On the other side of him sat his ex-wife, Reece. They’d been married ten years when he’d discovered she was conducting an affair with one of her co-workers at the marine biology centre, a younger man called Dan. Or Quinoa Dan as Conor privately thought of him, with his man-bun and his Converse and his vegan tray-bakes. Conor had been to Dan’s apartment once, in the days before the affair. He’d eaten flourless vegan cake for Dan’s 35th birthday in a loft in an old bottling factory in Mission Bay, an open-plan rectangular space, with up-cycled furniture and cork floors. When confronted about the affair, Reece said that she was sorry, but she didn’t say that she would stop seeing Dan. Instead, she’d quietly packed a suitcase and left. That was in January.
‘This might sound a little odd,’ was how he’d prefaced his request when he’d rung her on a Saturday evening in late April.
‘Go on,’ she said.
The affair with Dan had since ended, and Reece was renting a studio apartment in Belmont. They were being civilised about the divorce, because what other way was there to be, Conor thought, at this hour of their lives, him 52, Reece 47. It wasn’t as if they were high schoolers, maddened by young love’s implosion.
‘Remember how my father always adored you?’ he said.
‘Your father’s a sweetheart. I’ll always be very fond of him.’

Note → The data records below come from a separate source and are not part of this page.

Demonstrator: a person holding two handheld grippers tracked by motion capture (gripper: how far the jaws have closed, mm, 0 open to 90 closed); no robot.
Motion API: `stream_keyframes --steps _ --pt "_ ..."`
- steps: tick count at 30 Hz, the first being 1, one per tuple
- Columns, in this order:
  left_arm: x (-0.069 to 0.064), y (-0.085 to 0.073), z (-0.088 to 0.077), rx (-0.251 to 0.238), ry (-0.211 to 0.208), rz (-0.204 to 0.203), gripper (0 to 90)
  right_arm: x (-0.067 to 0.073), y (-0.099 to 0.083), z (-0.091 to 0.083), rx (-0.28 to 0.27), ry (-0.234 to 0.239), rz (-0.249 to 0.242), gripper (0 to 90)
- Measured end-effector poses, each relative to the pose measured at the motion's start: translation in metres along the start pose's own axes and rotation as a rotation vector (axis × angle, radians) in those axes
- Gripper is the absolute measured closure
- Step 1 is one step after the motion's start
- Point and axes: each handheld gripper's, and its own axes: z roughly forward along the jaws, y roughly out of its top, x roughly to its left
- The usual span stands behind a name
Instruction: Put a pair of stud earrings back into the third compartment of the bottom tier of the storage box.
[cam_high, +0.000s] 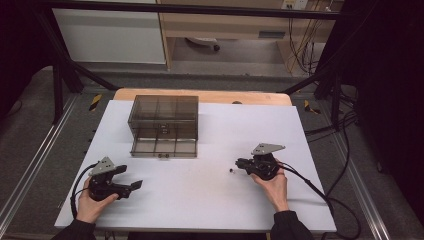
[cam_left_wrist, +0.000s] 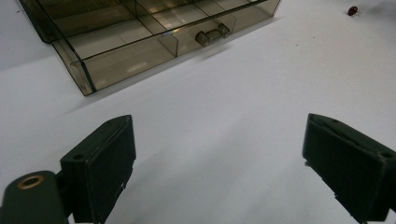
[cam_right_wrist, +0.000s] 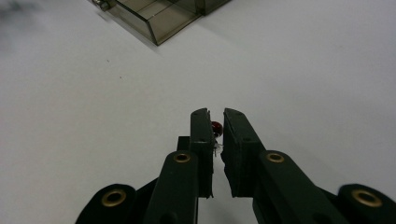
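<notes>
A small dark red bead (cam_right_wrist: 216, 126) sits between the tips of my right gripper (cam_right_wrist: 215, 114), whose jaws are shut on it just above the white table top. In the high view my right gripper (cam_high: 239, 163) is right of centre, pointing left, and the bead (cam_high: 231, 171) shows as a speck at its tips. My left gripper (cam_high: 129, 177) rests at the front left with its jaws wide apart and nothing between them. The left gripper view shows the same gripper (cam_left_wrist: 219, 140) open over bare table, with the bead (cam_left_wrist: 353, 10) far off at the top right.
A smoky transparent drawer box (cam_high: 163, 111) stands at the back centre-left of the white table (cam_high: 210, 200). Its bottom drawer (cam_high: 164, 146), divided into compartments, is pulled out toward me, handle (cam_left_wrist: 212, 34) in front. Cables trail off the right edge.
</notes>
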Motion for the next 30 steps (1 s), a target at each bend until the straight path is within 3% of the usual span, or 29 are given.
stream_keyframes --steps 13,30 --pt "0.000 0.000 0.000 0.000 0.002 0.002 9.3 0.016 0.022 -0.006 -0.020 0.017 -0.027 82.7" --pt "0.000 0.000 0.000 0.002 0.001 0.005 9.3 0.039 0.055 0.014 -0.021 0.046 -0.059 82.7"
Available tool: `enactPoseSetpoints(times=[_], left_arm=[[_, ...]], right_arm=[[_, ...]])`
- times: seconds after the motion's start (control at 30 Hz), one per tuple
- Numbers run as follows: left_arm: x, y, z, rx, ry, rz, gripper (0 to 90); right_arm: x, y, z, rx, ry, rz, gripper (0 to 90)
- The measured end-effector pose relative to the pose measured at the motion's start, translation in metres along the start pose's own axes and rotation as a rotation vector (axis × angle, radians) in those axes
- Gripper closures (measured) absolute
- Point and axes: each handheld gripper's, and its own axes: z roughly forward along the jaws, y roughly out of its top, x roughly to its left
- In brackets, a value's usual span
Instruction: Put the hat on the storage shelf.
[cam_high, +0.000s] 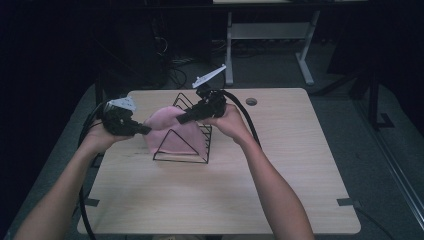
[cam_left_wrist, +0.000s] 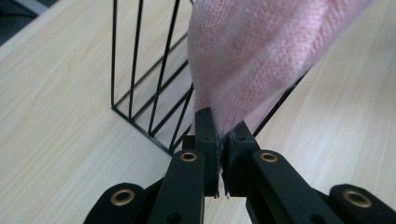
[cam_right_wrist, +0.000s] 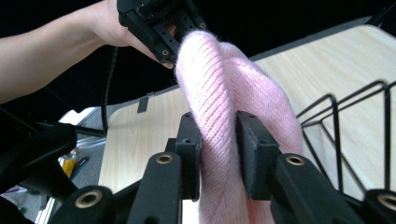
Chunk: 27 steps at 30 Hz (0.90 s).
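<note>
Two grippers had hold of one pink knit (cam_high: 172, 131) over the wire rack (cam_high: 182, 156), which sat near the middle of the table (cam_high: 280, 165). Nearest the person, at the rack's left, the left gripper (cam_high: 145, 129) had its jaws pressed almost together on a thin edge of the knit; its own view showed the jaws pinching a point of the cloth (cam_left_wrist: 252, 56), with the rack's black bars (cam_left_wrist: 140, 79) just behind and the bare table beyond. Over the rack's top, a little farther off, the right gripper (cam_high: 184, 119) angled down and gripped a thicker fold: its jaws stood partly apart with the doubled cloth (cam_right_wrist: 224, 121) wedged between them, and the left gripper (cam_right_wrist: 161, 28) showed beyond, at the knit's far end.

The knit hung between the two tools and draped over the rack's front, partly among the wires. It looked soft, light and stretchy, I judged, a thing that would sag and bunch rather than keep a shape, and one whose loops could snag on a wire. An edge or a gathered fold seemed the right place to grip, as both tools had. I could not tell what garment it was.
</note>
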Motion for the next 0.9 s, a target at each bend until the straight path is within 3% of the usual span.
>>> enactPoseSetpoints(times=[0.27, 0.63, 0.9], left_arm=[[-0.001, -0.006, 0.007, -0.003, -0.021, -0.020, 86.7], [-0.002, -0.010, 0.016, 0.049, -0.023, -0.006, 86.6], [-0.003, -0.012, 0.021, 0.079, -0.028, -0.005, 86.7]], right_arm=[[-0.001, -0.009, 0.003, 0.021, -0.009, 0.006, 67.6], [-0.002, -0.015, 0.004, 0.048, -0.028, 0.001, 65.8], [-0.002, -0.019, 0.004, 0.061, -0.032, 0.005, 76.6]])
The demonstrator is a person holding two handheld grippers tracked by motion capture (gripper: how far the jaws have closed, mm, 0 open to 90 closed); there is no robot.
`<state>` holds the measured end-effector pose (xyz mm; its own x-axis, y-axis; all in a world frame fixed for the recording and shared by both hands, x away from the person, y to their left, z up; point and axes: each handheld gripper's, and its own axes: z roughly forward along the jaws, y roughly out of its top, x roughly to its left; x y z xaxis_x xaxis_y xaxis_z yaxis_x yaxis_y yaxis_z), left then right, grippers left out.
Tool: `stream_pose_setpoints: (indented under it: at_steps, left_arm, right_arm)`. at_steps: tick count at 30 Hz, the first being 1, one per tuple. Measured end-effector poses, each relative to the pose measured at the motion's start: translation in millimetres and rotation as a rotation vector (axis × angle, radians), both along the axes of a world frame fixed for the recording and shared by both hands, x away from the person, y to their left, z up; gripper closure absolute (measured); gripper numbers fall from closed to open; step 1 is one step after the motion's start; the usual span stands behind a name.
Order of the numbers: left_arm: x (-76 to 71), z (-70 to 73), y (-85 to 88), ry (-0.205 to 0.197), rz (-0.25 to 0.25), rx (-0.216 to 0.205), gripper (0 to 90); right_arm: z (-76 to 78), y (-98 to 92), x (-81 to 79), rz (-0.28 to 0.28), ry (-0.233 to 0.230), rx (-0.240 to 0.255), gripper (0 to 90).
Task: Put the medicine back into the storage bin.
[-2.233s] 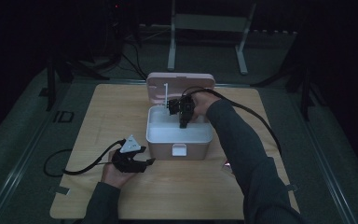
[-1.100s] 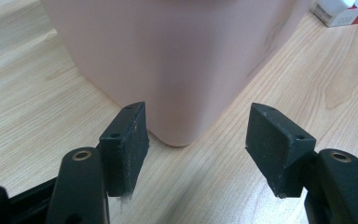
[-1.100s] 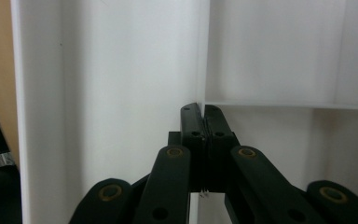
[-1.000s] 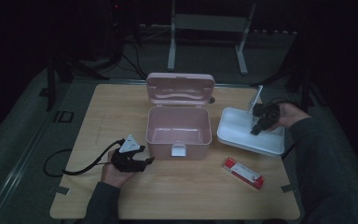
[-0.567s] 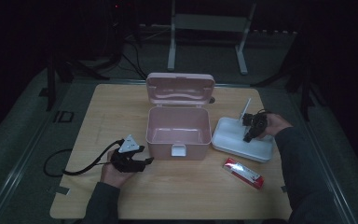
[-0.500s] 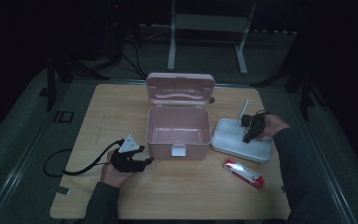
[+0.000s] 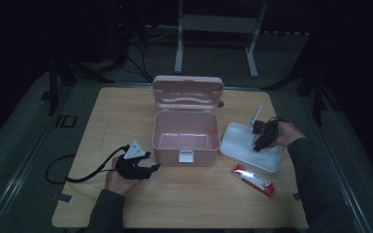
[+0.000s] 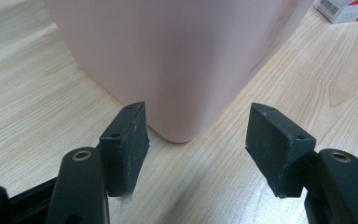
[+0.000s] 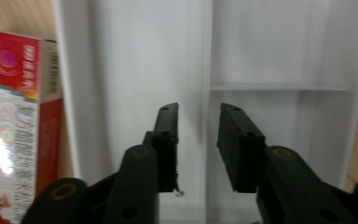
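Meanwhile, at the tabletop [image 7: 126,121]:
Tray: white plastic insert tray [image 7: 240,143] sat on the wood just right of the open pink box [image 7: 185,138], near but apart; a red carton [image 7: 253,177] lay in front of it.
Handling (est.): tray looked light, rigid, thin-walled, prob. smooth & a bit slippery; could tip if lifted by one edge.
Grip point (est.): upright divider wall inside the tray, or its rim; divider gave the surest pinch near the middle.
Right tongs [image 9: 196,135]: jaws a narrow gap apart, straddling the tray's centre divider; contact w/ it cannot be told, not seen clamped.
Left tongs [image 8: 198,140]: jaws wide apart, holding nothing, resting low on the wood & aimed at the box's near corner, close to it.
Box: lid up, interior looked empty.
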<state>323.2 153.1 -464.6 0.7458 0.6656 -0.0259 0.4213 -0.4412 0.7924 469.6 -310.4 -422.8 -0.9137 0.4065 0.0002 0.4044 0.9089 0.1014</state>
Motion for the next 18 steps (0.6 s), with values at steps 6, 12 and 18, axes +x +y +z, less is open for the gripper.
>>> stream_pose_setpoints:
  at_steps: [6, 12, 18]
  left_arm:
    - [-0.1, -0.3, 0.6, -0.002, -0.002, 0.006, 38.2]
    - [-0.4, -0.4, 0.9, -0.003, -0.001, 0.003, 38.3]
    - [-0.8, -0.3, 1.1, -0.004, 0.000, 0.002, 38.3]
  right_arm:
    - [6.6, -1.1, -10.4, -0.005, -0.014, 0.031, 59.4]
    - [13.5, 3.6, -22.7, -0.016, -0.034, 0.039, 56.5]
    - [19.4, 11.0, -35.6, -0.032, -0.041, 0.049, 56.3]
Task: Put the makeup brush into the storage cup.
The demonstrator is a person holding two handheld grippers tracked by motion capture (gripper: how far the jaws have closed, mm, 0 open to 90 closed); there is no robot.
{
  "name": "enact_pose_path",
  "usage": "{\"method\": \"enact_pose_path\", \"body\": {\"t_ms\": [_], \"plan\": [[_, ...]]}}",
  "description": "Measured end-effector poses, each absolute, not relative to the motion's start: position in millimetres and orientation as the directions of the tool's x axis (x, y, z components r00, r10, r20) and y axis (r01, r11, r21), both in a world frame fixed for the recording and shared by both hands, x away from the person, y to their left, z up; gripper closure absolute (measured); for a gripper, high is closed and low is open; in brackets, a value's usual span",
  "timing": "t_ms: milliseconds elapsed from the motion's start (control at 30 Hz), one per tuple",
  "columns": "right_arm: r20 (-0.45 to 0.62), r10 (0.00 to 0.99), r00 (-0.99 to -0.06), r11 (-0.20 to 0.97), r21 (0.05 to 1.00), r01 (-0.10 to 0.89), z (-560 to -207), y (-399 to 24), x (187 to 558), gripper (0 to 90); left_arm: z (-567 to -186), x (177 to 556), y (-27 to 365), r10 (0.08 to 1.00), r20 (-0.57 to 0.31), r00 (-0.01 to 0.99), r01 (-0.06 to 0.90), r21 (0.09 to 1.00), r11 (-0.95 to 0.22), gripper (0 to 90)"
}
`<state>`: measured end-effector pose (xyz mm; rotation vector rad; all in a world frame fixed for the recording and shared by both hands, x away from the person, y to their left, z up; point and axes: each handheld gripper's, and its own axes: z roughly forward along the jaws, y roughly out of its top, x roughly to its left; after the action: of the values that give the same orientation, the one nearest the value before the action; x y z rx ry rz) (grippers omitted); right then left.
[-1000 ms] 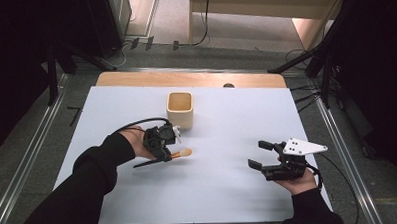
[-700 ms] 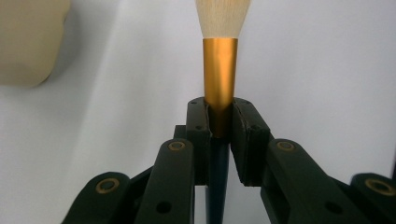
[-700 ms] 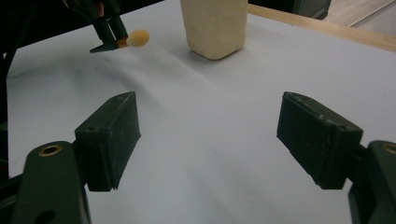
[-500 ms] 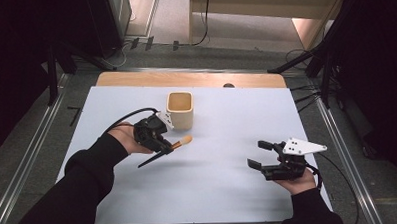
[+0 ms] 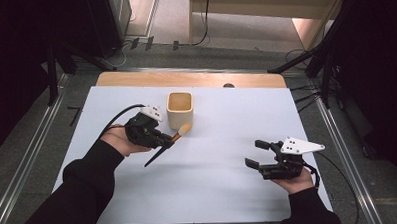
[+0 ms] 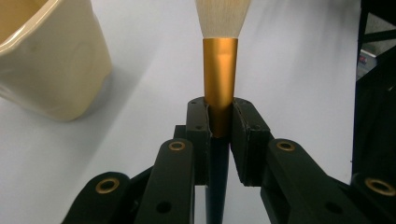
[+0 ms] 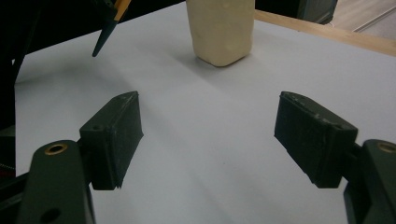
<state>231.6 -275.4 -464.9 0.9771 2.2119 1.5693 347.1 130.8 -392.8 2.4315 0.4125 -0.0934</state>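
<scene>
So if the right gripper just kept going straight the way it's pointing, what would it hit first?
Probably the cream cup. The open right gripper has only bare white table ahead until the cup, which stands slightly left of centre, so it might just graze it.

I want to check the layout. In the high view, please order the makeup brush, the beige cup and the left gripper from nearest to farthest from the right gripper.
1. Makeup brush: left of the right gripper, held off the table.
2. Left gripper: clamped on the brush's gold collar, just beyond.
3. Beige cup: upright toward the table's far edge; close to call against the left gripper.
</scene>
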Motion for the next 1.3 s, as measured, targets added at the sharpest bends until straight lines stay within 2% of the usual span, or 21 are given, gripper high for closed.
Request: {"method": "enact_pose_path", "body": {"t_ms": [400,1000,1300], "plan": [[0.186,0.628,-0.755,0.181,0.909,0.375,-460,-268,236,26.9,-398,338,141,0.334,-0.198,0.922,0.372,0.696,-0.614,79.0],[0.167,0.588,-0.792,0.189,0.923,0.335,-448,-240,246,31.5,-404,316,155,0.34,-0.227,0.913,0.369,0.816,-0.446,79.0],[0.177,0.572,-0.801,0.185,0.924,0.336,-445,-225,253,31.7,-408,309,154,0.34,-0.209,0.917,0.348,0.835,-0.427,79.0]]}}
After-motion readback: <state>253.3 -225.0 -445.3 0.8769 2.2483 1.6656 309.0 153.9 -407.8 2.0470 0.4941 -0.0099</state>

‘The thing is,’ he said, ‘Daddy hasn’t been well lately.’ He stopped. He’d thought long and hard about this call, but now he feared that he’d miscalculated. ‘His lungs are bad, his heart is bad, his kidneys aren’t too good either. It’s his 80th birthday on July 10th and Joanne wants us all to be there.’
‘Yes, us. You. Me.’
‘Oh,’ she said. He heard a soft clunk on the other end of the line. He pictured her putting down the phone, winding her index finger round and round in her hair, as she’d always done when puzzled. ‘Reece?’ he said, ‘Are you still there?’ Was she in bed, he wondered? He imagined his voice travelling down the wires, re-visiting his wife in her new bedroom.